Only eligible professionals (EPs) are subject reporting requirements under the Physician Quality Reporting System (PQRS). The list of EPs, as defined in statute, includes physicians and non-physicians. Occupational therapists who (1) are independent practitioners or who work in private practice, and (2) bill Medicare using an individual-level National Provider Identifier (NPI) are EPs for purposes of PQRS. 

For 2014, PQRS will contain a total of 287 measures and 25 measures groups. Of these, 110 individual quality measures are eligible for claims-based reporting.
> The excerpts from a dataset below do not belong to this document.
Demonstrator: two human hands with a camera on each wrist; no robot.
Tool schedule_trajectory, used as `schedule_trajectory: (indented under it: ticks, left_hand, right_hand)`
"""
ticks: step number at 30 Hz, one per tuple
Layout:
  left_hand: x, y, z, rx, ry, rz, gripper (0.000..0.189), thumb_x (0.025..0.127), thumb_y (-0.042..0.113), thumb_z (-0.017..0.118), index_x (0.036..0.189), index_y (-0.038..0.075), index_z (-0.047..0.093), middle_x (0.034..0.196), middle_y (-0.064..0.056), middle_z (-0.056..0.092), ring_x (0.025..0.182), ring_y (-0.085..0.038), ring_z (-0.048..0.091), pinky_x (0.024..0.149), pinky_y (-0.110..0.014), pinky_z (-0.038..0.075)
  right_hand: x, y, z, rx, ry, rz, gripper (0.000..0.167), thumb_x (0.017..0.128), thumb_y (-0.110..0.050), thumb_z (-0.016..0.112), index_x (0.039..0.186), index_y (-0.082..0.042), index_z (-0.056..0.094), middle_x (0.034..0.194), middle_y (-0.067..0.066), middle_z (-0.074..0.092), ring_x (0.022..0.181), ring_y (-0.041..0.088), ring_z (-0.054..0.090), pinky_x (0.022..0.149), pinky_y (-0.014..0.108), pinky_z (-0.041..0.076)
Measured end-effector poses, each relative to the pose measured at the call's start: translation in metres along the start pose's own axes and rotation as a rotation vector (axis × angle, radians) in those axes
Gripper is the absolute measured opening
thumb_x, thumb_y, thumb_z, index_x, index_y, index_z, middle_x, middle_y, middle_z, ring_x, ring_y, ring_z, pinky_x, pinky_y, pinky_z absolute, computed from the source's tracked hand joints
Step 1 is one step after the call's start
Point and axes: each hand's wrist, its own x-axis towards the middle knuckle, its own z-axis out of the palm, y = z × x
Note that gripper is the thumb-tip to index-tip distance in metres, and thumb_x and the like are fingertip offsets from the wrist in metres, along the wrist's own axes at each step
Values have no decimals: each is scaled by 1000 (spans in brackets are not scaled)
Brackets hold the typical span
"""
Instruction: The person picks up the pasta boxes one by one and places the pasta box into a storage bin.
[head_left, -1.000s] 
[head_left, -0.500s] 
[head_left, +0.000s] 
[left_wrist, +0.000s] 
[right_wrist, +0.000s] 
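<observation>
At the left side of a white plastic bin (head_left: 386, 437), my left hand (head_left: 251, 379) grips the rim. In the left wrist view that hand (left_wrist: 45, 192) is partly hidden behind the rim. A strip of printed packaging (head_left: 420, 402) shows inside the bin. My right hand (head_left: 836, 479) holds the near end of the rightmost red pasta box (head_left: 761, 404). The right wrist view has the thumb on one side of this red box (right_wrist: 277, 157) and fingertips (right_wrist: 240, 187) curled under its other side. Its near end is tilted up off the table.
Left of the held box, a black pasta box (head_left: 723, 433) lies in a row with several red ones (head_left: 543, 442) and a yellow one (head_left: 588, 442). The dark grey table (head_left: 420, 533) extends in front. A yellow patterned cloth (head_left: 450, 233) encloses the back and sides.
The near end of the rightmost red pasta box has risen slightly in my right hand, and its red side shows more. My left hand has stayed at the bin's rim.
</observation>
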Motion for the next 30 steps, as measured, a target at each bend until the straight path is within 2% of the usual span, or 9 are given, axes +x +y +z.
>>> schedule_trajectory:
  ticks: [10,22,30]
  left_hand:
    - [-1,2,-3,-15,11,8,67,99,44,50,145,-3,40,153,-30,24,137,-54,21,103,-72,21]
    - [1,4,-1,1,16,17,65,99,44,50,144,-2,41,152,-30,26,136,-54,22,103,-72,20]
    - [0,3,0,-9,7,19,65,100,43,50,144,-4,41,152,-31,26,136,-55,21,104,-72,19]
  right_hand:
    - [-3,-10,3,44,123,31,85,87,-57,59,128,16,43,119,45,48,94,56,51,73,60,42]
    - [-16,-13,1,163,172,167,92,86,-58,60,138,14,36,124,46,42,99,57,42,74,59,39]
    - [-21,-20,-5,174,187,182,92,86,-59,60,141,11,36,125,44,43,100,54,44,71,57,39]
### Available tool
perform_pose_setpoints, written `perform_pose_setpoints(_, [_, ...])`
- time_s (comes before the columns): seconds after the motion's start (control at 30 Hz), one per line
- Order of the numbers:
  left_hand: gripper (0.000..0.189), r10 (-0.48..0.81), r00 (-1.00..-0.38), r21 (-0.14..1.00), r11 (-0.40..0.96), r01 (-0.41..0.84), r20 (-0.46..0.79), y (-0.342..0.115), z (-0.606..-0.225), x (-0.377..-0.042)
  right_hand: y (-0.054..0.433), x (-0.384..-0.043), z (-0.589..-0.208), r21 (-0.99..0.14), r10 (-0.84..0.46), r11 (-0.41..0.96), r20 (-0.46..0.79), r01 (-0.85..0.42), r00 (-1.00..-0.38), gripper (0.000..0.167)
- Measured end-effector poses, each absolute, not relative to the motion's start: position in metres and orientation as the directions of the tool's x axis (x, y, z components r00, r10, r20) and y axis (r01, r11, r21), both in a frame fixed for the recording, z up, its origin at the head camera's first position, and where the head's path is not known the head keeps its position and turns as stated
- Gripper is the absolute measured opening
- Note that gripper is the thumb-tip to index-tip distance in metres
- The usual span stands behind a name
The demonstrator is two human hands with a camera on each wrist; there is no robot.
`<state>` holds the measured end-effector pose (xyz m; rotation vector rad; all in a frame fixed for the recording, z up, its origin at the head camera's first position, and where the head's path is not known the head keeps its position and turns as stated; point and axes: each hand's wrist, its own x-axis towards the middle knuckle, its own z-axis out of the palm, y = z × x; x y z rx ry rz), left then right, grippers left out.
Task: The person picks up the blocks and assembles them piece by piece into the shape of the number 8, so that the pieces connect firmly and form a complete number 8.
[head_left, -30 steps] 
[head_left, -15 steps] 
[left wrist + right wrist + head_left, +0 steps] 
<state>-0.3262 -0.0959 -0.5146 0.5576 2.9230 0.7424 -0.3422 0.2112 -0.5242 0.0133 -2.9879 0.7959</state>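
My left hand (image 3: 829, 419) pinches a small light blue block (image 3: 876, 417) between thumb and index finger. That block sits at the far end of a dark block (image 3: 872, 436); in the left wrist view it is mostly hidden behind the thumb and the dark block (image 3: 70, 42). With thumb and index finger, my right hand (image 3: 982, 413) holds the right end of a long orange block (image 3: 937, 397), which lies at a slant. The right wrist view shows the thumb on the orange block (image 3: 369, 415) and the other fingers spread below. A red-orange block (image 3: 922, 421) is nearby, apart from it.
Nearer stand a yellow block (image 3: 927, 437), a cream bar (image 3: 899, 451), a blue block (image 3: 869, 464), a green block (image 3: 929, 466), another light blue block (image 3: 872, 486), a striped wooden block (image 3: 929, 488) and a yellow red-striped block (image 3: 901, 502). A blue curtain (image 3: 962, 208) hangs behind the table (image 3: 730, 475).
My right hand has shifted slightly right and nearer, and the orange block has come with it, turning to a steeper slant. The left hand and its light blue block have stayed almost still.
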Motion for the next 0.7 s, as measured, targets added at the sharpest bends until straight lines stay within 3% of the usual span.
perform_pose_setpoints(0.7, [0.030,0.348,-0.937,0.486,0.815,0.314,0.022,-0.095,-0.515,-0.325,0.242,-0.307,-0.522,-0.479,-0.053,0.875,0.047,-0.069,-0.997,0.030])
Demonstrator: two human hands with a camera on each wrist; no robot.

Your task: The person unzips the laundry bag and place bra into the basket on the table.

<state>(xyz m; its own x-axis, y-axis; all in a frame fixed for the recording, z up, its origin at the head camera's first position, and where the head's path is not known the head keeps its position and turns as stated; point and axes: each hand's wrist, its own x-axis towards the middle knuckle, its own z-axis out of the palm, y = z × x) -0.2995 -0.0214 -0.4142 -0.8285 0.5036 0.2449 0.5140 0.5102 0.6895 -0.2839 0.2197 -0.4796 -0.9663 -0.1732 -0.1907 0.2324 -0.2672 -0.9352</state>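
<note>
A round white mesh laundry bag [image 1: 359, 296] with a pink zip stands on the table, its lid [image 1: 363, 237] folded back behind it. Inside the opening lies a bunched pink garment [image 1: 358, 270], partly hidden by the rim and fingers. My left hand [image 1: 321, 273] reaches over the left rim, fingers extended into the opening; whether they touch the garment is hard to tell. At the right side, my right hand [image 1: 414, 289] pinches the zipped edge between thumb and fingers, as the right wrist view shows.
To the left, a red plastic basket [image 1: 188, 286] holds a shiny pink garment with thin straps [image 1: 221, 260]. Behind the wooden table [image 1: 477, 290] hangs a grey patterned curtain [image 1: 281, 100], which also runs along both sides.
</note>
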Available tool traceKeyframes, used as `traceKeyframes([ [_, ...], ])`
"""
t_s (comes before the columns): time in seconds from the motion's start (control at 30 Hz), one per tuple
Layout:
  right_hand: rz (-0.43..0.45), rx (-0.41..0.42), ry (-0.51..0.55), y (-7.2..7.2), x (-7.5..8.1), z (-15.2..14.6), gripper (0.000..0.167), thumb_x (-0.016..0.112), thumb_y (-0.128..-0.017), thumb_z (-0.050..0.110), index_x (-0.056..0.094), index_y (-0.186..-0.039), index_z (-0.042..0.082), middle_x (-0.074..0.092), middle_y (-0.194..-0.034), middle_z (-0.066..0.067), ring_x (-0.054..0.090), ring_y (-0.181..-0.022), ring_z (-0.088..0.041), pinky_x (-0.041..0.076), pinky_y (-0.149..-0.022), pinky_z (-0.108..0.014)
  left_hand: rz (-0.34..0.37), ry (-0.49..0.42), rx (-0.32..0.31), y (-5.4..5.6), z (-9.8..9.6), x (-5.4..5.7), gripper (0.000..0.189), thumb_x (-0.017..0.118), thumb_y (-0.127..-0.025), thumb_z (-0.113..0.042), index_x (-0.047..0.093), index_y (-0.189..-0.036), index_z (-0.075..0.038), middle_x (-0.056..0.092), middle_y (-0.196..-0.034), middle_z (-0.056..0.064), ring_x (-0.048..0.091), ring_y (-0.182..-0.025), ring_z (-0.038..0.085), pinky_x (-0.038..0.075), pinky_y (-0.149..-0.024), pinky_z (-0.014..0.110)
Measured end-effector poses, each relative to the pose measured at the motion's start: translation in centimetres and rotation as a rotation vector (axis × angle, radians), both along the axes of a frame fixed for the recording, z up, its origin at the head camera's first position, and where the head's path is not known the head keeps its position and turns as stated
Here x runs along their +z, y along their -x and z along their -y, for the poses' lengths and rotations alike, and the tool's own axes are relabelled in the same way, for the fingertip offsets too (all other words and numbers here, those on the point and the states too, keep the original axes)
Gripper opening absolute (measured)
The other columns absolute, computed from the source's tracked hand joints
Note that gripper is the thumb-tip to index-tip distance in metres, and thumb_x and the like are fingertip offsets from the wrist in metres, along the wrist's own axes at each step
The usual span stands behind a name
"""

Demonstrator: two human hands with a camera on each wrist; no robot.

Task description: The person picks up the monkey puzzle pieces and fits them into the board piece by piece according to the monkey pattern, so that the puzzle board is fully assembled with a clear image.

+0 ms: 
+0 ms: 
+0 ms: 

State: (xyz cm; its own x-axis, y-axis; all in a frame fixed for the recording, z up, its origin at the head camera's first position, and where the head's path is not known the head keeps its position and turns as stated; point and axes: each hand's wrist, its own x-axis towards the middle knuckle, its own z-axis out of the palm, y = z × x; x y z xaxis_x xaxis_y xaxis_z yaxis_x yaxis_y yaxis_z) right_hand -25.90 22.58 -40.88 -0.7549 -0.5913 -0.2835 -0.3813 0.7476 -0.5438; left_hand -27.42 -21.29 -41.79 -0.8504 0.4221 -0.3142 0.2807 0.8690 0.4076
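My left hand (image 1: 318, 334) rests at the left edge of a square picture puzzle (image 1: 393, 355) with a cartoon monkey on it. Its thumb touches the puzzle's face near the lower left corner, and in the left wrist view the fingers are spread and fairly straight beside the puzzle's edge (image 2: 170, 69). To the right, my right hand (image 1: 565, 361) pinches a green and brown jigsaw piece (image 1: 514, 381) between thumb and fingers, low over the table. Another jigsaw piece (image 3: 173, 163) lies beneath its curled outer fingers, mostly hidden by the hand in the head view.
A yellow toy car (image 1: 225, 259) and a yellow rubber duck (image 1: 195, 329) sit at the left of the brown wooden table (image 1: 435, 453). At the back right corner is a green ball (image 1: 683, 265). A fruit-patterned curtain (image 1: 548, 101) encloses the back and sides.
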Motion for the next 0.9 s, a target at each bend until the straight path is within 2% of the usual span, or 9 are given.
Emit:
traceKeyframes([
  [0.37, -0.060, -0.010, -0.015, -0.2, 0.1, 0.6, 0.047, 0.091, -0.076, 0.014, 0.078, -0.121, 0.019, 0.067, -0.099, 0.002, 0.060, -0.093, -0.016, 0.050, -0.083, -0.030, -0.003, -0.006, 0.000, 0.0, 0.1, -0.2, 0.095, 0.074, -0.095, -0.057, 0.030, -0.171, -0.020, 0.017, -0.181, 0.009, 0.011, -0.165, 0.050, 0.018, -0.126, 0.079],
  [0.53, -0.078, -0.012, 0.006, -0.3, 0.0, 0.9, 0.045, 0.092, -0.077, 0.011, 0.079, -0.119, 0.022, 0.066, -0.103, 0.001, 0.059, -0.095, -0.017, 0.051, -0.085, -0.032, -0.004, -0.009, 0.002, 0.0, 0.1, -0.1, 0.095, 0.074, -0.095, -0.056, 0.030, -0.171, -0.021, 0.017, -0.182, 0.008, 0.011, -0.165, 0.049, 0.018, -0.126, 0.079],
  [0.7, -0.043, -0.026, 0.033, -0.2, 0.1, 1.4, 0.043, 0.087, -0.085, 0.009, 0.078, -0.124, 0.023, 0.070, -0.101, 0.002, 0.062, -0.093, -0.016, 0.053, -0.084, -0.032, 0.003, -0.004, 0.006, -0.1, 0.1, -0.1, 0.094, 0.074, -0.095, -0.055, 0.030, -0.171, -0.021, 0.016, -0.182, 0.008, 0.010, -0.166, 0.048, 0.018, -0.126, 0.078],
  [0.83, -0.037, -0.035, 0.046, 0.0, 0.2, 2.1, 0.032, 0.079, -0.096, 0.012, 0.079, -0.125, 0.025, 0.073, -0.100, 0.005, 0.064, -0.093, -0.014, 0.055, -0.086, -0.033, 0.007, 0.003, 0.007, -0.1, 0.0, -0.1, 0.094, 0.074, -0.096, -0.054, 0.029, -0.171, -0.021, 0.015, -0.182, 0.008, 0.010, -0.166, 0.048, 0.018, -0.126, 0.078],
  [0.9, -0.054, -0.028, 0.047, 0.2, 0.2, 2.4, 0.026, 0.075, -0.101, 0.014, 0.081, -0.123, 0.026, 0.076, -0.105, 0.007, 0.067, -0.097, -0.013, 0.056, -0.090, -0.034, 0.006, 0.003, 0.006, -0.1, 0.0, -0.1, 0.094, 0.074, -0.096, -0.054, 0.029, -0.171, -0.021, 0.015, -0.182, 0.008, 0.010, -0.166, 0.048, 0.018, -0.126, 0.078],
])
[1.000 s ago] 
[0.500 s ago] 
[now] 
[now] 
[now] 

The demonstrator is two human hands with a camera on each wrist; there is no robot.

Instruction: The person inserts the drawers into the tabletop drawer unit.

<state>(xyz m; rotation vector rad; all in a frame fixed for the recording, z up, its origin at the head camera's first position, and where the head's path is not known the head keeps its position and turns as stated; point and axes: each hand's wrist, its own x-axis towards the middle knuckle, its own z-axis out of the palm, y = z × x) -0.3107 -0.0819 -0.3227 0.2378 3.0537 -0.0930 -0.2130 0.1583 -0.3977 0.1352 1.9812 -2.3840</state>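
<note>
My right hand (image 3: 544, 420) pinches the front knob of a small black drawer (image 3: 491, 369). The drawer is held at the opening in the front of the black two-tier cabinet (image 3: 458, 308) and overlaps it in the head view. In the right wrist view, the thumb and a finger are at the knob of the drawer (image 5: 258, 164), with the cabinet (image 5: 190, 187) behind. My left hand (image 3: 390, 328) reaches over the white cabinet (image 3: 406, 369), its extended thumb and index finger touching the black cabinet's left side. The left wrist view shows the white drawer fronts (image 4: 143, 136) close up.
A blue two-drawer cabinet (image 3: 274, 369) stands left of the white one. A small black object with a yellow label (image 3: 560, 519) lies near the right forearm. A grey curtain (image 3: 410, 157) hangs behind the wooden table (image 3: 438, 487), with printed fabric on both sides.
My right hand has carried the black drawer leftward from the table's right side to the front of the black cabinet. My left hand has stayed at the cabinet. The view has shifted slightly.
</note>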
OTs are not eligible to report on all measures via all reporting mechanisms, however.

EPs may report on quality measures using the following methods: claims-based, registry-based, qualified Electronic Health Record (EHR), Qualified Clinical  Data Registry (QCDR) or the Group Practice Reporting Option (GPRO).

Claims: To report via Part B (paper) claims, an eligible OT should report at least 9 measures over 3 National Quality Strategy (NQS) domains for at least 50% of applicable Medicare Part B patients to avoid a penalty. There are a total of 6 NQS domains: clinical care, care coordination, population health, cost reduction, safety, and person/caregiver experiences, and outcomes. The reporting requirement of 9 measures is an increase from 3 in prior years. If fewer than 9 measures are reported (as will often be the case for many EPs), CMS will apply a measure-applicability validation (MAV) process to the claims data. This means that CMS will check whether the provider could have reported on more measures. If it would have been impossible for the provider to have done so given the patient mix, measure eligibility, etc., then the provider will be determined to have successfully satisfied PQRS requirements and will not face a negative payment adjustment.  Note that quality measures data reported on claims denied for payment are not included in PQRS analysis. For additional guidance, refer to the 2014 Physician Quality Reporting System Implementation Guide (pp. 14-18; see also Appendix E for a flow diagram of the PQRS claims-based process). In addition to PQRS measure data, the claim form will contain the usual applicable CPT codes, G-codes, and code modifiers. Meeting the functional data reporting requirements (G-codes) under Medicare Part B is a separate matter and does not mean an occupational therapist has satisfied PQRS reporting requirements. See an example of a CMS-1500 Claim Form for PQRS 2014.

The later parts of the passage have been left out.